● GIVEN INFORMATION:
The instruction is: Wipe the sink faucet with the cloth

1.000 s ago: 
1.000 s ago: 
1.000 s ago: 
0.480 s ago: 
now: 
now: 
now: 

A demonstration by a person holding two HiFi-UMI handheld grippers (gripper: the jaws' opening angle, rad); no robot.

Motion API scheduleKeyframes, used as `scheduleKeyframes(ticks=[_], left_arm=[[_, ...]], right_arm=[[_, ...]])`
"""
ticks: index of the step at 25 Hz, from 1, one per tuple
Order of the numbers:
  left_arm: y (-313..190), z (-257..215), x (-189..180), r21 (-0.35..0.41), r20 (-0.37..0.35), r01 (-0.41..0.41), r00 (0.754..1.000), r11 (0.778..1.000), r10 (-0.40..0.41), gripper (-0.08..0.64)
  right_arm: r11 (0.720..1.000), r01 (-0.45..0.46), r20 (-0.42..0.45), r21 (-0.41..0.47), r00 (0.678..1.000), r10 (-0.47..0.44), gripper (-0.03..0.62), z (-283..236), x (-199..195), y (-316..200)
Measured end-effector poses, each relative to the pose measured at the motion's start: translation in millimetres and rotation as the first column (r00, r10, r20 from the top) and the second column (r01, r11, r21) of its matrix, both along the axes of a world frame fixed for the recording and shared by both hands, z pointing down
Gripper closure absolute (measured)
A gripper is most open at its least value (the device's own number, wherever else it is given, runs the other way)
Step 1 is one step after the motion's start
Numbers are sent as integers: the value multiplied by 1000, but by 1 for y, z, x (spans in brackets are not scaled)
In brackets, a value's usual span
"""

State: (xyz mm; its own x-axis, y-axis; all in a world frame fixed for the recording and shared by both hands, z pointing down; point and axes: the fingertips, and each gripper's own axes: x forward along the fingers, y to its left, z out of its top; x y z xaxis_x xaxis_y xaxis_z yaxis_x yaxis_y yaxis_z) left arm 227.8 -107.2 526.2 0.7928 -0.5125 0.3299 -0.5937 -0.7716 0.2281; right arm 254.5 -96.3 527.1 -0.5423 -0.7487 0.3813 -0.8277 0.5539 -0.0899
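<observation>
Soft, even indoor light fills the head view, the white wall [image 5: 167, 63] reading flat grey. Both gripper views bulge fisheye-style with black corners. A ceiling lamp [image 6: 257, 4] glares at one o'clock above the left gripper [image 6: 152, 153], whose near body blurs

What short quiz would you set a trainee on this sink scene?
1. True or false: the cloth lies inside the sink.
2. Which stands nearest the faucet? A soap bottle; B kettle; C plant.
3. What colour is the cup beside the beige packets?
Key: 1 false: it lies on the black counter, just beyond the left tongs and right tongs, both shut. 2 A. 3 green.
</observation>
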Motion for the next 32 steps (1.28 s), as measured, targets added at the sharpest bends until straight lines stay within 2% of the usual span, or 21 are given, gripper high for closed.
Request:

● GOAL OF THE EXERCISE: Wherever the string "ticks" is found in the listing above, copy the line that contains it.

● WRITTEN REPLY:
Motion API scheduleKeyframes, used as `scheduleKeyframes(ticks=[_], left_arm=[[_, ...]], right_arm=[[_, ...]])`
ticks: index of the step at 25 Hz, from 1, one per tuple

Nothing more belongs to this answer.